Thanks. So I guess you think the CCRL ratings are inflated by about 200 elo compared with the humans. I glanced at the SSDF list and the ratings seem maybe similar to the CCRL ones. They include old programs that may be like the ones that have played matches against humans.e.g. Deep Junior 13.3 x64 2GB Q6600 2.4GHz is rated 3115, Deep Fritz 13 rated 3097, Deep Fritz 11 3059. These numbers do seem high. But how much should one add back to the numbers to take into account more powerful hardware now than a decade ago?

• December 27, 2017 11:54 pm

My head says that the CCRL ratings are about 100 points too high, that is, the true Elos on 16-core 3.5Ghz machines are low/mid 3300s. My various indicators have until now kept pointing to 3200s. But just this week I’ve run a test with versions 4-5-6 of Houdini, 9-10-11 of Komodo, and 6-7-8 of Stockfish that seems to quantify real progress in a different way—what it is quantifying against is unknown and confidential, however. [All this is anyway modulo a combination of various faults of using lower-quality settings to do the measurements—and even if the arguments made by others here are effective, I still think my settings lose resolving power above 3100.] So I may have grounds to say the respective improvements all approach 100 Elo, which would put the later versions (on 16-core hardware) all above 3300.

January 2, 2018 4:17 pm

I was thinking about “It may be that we can heuristically solve some NP-type problems better by infusing an adversary—to make a PSPACE-type problem that hits back—and running AlphaZero.” and found : https://arxiv.org/abs/cs/0210020, and wondering, if we can encode SAT to Tetris and run AlphaZero similar to Deep Q Learning on Atari Games.

January 21, 2018 1:30 am

Does MTCS approach of Alpha Zero mean that some of those famous combinations it made might be unsound?

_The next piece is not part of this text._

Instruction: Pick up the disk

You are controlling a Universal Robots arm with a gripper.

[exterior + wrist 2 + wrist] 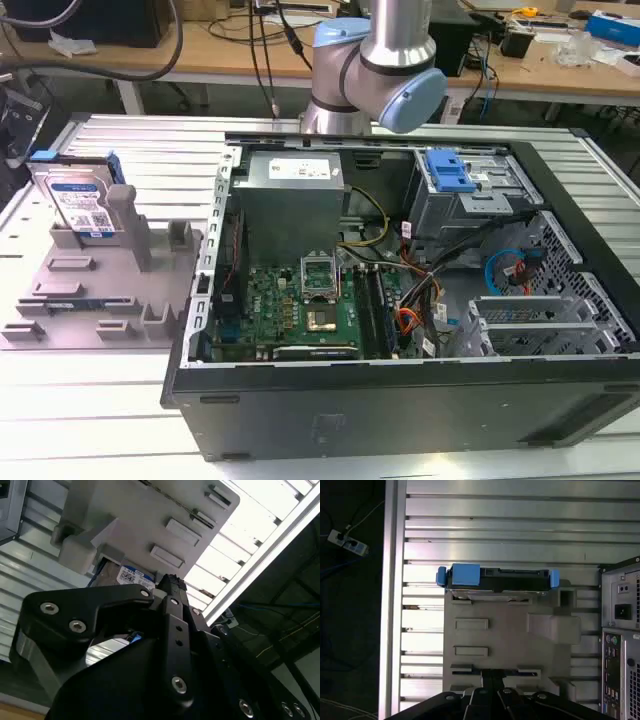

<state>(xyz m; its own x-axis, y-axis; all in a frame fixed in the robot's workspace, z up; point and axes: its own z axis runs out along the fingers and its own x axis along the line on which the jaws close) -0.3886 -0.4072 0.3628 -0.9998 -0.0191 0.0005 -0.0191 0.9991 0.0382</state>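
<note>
The disk stands on edge in a slot at the far end of the grey fixture tray, on the exterior view's left, its blue-and-white label facing the camera. The first wrist view looks down on the disk's dark top edge with blue rails at both ends. My gripper hovers well above the tray's opposite end, apart from the disk, shut with nothing held. In the second wrist view the gripper lies in front of the disk's label and the tray.
An open computer case fills the slatted aluminium table beside the tray, with a blue drive-bay latch inside. My arm rises behind the case. The case's rear panel sits close to the tray. A power strip lies on the floor.
</note>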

Are there any deep thoughts about whether the knight sac 19 Re1 (you know which one I mean) was sound? Thanks.

• January 21, 2018 7:49 pm

Any non-tablebased line is subject to error, but in this case my own explorations with engines to high depth have convinced me that White is winning from 24.hxg5+ onward. Answers by Gwern Branwen above in the comments section confirm is that MCTS is not used during play as I had supposed. So questions of error divide between the final compiled “oracle” (under 300MB !?!) and the relatively small search using evaluations of that oracle at leaves.

• January 22, 2018 10:27 pm

So, even if the engine exploration is correct, between 19Re1 & 24hxg5+, there could have been all sorts of unsoundness, right? What depth is “high depth”? Something like depth 45 or 50? The breadth also changes things too, right (i.e. changing PV settings)?

• January 23, 2018 8:19 pm

Yes. High depth was in the 40-50 range; my highest was depth 50 in 2-PV mode. My own feeling is that Black may hold a draw after 19.Re1 but is not winning.